BEGIN

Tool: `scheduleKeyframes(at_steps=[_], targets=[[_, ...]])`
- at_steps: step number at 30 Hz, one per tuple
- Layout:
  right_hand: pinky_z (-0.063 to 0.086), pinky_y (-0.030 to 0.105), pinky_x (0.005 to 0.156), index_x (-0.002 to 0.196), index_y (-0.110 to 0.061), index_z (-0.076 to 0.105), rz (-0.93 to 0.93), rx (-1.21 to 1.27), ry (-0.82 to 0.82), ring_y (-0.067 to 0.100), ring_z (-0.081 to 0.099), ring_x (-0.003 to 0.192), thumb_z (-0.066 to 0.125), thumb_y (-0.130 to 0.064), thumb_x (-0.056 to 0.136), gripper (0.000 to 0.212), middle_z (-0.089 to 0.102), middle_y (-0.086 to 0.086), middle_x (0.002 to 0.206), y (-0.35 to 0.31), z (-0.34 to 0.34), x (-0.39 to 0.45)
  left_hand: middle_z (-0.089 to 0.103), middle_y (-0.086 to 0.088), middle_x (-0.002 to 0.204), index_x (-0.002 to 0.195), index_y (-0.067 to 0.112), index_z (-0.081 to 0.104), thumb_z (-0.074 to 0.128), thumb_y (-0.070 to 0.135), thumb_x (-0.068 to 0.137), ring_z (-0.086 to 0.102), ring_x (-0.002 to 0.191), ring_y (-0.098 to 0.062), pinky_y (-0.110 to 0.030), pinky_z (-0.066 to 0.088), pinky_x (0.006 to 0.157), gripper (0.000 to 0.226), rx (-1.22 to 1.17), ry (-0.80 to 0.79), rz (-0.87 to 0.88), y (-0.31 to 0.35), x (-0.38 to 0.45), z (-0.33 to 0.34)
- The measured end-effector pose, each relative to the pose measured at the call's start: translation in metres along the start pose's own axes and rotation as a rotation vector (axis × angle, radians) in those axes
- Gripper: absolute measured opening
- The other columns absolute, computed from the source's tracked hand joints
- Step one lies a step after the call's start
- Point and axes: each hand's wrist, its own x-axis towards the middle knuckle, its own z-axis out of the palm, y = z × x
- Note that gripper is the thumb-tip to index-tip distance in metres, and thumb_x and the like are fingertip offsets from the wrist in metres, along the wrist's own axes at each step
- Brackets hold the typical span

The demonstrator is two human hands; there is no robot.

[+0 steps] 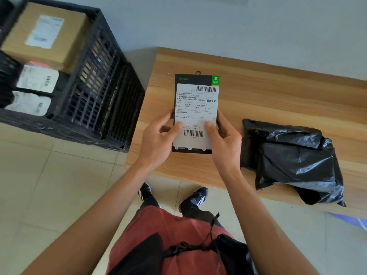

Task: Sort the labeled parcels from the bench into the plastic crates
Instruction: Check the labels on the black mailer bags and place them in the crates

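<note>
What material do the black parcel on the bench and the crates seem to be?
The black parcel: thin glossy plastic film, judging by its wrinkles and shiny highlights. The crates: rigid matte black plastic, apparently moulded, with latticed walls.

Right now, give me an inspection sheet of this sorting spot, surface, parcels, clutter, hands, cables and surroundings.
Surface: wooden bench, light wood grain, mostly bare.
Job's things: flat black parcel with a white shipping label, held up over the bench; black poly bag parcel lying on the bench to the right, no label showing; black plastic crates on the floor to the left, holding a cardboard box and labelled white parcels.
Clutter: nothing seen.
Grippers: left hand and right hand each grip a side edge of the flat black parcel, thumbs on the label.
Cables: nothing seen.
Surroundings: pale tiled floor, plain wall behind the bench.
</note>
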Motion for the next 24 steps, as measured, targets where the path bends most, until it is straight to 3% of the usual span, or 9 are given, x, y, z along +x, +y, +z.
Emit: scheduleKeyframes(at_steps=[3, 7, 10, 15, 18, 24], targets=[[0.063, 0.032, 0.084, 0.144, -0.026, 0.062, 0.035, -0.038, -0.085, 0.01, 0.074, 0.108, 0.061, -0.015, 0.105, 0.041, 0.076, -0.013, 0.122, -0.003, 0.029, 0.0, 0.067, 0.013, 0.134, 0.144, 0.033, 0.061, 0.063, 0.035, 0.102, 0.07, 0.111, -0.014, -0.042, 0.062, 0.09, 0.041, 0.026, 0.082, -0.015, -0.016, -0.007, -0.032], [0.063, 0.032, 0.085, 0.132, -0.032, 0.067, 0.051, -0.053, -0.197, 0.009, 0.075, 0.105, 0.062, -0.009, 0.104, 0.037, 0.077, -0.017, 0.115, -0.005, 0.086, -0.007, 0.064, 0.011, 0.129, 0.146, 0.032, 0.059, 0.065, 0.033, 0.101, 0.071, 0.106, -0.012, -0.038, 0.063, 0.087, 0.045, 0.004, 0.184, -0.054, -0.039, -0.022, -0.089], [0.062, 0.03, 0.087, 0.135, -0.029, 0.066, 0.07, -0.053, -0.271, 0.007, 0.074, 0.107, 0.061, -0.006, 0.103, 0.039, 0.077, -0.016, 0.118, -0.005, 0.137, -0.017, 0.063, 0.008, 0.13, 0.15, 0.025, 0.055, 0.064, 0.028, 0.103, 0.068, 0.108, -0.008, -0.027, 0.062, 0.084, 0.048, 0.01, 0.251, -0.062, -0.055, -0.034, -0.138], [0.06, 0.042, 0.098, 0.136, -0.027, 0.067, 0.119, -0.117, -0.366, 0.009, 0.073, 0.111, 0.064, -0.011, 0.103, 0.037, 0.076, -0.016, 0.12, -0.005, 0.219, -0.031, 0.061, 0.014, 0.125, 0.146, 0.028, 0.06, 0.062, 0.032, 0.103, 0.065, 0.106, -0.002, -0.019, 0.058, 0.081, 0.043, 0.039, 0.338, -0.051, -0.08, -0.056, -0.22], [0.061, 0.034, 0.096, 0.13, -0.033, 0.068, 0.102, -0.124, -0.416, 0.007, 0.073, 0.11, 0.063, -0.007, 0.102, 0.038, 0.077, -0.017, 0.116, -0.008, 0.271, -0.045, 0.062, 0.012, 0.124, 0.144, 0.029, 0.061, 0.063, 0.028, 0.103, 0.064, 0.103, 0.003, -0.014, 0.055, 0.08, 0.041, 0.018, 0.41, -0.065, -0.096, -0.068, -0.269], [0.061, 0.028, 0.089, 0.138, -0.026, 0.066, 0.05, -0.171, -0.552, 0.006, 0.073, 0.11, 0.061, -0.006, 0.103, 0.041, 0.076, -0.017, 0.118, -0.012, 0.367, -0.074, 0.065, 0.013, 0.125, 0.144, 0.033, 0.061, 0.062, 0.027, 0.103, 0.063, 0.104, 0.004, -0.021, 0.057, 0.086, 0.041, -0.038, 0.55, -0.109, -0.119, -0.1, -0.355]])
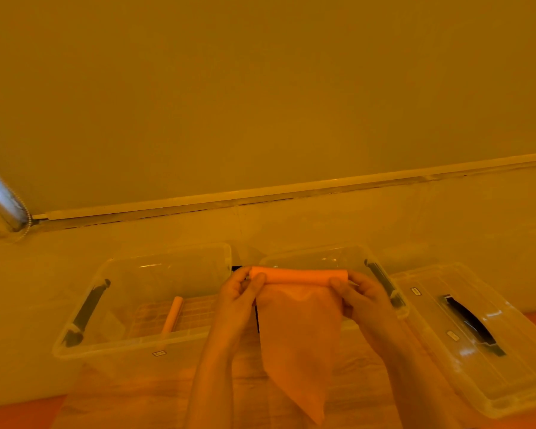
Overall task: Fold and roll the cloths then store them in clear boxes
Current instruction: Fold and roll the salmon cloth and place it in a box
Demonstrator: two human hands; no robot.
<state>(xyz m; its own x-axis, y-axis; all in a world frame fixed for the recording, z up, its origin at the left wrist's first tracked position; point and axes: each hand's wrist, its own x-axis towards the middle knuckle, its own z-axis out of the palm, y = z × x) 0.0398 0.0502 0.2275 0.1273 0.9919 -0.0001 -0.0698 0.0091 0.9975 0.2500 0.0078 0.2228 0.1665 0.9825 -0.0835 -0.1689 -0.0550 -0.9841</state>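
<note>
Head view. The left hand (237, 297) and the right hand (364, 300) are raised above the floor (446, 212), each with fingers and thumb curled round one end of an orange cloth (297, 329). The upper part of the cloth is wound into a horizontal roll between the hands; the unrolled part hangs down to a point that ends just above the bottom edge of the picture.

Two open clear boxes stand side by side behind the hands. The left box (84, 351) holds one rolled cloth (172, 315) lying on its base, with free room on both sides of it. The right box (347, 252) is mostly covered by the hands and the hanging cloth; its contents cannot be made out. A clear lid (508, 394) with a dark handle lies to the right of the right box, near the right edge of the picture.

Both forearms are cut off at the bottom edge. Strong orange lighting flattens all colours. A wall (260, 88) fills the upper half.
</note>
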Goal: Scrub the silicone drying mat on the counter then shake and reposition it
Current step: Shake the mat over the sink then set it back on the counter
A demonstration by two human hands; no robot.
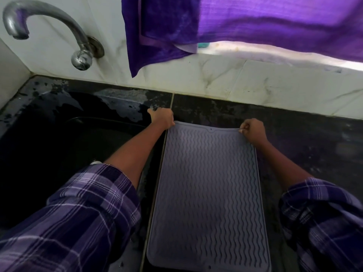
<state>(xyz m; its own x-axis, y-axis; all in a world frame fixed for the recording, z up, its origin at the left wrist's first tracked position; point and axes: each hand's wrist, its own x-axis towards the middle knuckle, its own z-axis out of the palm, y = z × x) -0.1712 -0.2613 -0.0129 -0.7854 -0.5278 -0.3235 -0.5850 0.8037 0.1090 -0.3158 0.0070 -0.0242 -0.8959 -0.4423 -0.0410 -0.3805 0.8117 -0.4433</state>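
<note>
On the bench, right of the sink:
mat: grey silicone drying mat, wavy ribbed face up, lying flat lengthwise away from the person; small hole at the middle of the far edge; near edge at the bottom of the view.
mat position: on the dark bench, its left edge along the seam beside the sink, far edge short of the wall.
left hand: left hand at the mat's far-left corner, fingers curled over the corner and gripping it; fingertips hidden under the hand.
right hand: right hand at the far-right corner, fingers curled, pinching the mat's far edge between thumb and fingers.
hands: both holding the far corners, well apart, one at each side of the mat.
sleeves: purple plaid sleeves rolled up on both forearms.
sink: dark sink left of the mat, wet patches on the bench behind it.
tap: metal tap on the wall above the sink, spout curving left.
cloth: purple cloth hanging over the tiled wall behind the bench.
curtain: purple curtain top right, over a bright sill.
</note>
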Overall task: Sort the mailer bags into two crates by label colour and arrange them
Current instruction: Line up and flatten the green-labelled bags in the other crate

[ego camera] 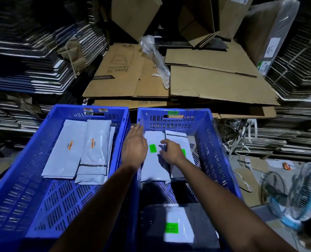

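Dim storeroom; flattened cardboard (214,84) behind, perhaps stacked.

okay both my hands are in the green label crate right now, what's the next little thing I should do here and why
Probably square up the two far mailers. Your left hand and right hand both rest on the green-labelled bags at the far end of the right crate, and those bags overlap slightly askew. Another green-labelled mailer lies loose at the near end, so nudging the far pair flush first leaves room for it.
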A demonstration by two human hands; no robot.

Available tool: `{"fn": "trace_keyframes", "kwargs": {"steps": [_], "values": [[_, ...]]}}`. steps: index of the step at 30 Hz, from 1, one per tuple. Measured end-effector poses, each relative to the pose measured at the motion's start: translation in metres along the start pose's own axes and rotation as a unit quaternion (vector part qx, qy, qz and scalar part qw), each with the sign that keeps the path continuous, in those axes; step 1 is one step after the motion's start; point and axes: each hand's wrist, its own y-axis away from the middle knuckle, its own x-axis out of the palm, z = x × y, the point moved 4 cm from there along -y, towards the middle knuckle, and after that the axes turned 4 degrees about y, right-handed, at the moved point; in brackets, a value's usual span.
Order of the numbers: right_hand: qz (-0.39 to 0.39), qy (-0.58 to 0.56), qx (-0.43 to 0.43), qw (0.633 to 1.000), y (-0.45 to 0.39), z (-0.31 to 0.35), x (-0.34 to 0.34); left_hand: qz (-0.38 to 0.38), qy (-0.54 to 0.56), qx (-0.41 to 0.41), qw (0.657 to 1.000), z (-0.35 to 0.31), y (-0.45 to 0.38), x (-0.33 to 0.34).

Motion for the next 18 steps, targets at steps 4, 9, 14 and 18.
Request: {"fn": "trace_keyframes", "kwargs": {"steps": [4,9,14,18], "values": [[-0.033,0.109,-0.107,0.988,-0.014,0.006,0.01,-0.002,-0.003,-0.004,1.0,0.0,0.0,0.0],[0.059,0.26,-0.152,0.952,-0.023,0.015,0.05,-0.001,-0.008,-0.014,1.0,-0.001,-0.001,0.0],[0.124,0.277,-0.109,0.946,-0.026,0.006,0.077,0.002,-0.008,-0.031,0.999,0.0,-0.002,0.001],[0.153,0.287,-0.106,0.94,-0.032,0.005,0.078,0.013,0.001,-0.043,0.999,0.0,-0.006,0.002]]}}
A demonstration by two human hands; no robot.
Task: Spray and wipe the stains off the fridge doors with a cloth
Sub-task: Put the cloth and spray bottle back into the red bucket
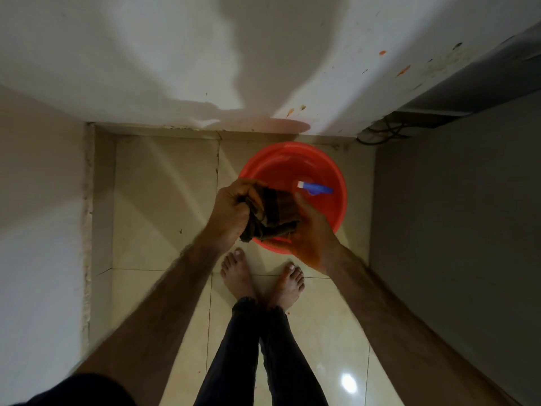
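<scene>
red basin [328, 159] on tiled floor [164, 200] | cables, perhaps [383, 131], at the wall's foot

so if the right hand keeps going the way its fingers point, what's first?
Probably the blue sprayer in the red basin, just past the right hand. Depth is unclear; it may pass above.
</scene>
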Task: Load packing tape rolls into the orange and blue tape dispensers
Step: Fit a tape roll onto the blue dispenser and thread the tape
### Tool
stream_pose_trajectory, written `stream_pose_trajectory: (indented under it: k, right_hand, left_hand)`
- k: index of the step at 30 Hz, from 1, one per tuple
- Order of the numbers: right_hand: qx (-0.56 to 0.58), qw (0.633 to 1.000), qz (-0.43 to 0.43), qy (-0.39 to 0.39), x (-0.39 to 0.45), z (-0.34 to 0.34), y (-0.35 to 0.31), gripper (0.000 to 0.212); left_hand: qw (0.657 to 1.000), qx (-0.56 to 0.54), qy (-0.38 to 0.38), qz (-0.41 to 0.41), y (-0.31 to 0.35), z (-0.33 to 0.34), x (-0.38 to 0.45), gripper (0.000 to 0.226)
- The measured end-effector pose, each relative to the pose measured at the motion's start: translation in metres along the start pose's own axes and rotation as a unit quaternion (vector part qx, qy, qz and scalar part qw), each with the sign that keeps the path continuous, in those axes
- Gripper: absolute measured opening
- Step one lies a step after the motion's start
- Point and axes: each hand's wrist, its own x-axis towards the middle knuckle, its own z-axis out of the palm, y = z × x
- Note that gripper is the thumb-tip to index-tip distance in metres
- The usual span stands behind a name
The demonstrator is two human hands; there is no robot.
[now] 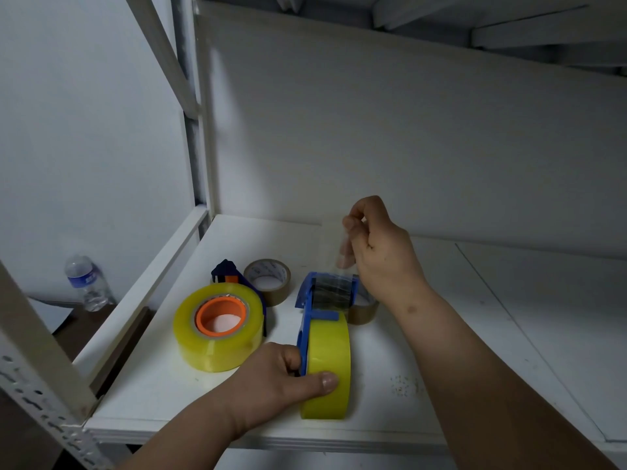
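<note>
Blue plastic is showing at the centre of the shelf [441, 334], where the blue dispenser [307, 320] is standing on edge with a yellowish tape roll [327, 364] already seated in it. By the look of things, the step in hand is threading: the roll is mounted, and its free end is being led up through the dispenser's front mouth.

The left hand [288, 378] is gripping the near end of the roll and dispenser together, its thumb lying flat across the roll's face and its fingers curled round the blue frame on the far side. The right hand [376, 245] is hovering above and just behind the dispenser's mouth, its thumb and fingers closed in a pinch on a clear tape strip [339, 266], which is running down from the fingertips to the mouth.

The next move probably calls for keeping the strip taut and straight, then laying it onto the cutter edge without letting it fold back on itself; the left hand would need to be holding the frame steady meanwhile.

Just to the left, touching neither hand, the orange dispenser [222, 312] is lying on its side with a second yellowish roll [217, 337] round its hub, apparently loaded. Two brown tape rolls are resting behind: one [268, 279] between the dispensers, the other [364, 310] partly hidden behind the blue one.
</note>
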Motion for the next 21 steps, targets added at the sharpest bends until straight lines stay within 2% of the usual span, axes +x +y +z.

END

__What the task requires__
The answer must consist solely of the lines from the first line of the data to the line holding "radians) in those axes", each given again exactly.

__Answer to the problem__
Tool: `scheduleKeyframes(at_steps=[_], targets=[[_, ...]])`
- at_steps: step number at 30 Hz, one per tuple
- Layout:
  right_hand: pinky_z (-0.063 to 0.086), pinky_y (-0.030 to 0.105), pinky_x (0.005 to 0.156), index_x (-0.002 to 0.196), index_y (-0.110 to 0.061), index_z (-0.076 to 0.105), rz (-0.93 to 0.93), rx (-1.21 to 1.27), ry (-0.82 to 0.82), ring_y (-0.067 to 0.100), ring_z (-0.081 to 0.099), ring_x (-0.003 to 0.192), thumb_z (-0.066 to 0.125), thumb_y (-0.130 to 0.064), thumb_x (-0.056 to 0.136), gripper (0.000 to 0.212), middle_z (-0.089 to 0.102), middle_y (-0.086 to 0.086), middle_x (0.002 to 0.206), y (-0.35 to 0.31), z (-0.34 to 0.34), x (-0.39 to 0.45)
  left_hand: middle_z (-0.089 to 0.103), middle_y (-0.086 to 0.088), middle_x (-0.002 to 0.204), index_x (-0.002 to 0.195), index_y (-0.067 to 0.112), index_z (-0.081 to 0.104), thumb_z (-0.074 to 0.128), thumb_y (-0.070 to 0.135), thumb_x (-0.068 to 0.137), ring_z (-0.086 to 0.102), ring_x (-0.002 to 0.191), ring_y (-0.098 to 0.062), pinky_y (-0.110 to 0.030), pinky_z (-0.066 to 0.088), pinky_x (0.006 to 0.157), gripper (0.000 to 0.226), rx (-1.22 to 1.17), ry (-0.80 to 0.79), rz (-0.87 to 0.88), y (-0.31 to 0.35), x (-0.38 to 0.45), z (-0.33 to 0.34)
- The measured end-effector pose, each relative to the pose measured at the call's start: translation in metres along the start pose's own axes and rotation as a rotation vector (axis × angle, radians) in those axes

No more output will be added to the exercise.